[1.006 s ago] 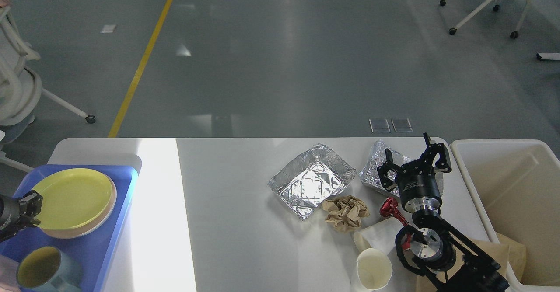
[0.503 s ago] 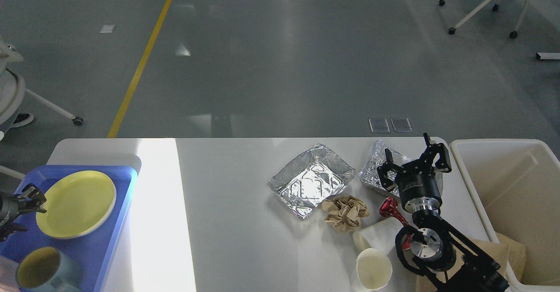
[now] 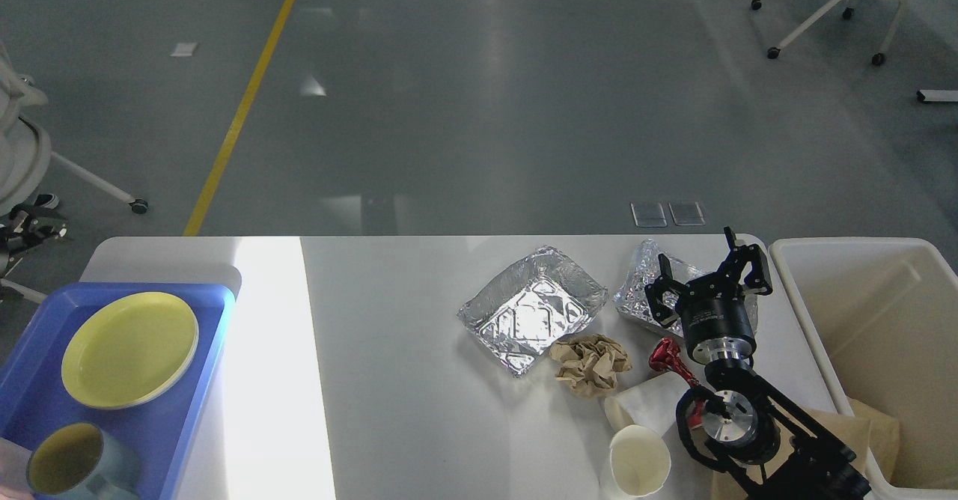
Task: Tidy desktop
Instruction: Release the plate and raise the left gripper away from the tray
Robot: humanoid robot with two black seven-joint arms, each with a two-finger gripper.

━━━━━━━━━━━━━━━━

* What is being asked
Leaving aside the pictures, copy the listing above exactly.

* Result of the exercise
[1.006 s ago] 
[0.503 s ago] 
[now] 
Task: Tidy desktop
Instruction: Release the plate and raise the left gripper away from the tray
Robot: humanoid robot with two black seven-joint arms, each with a two-finger gripper.

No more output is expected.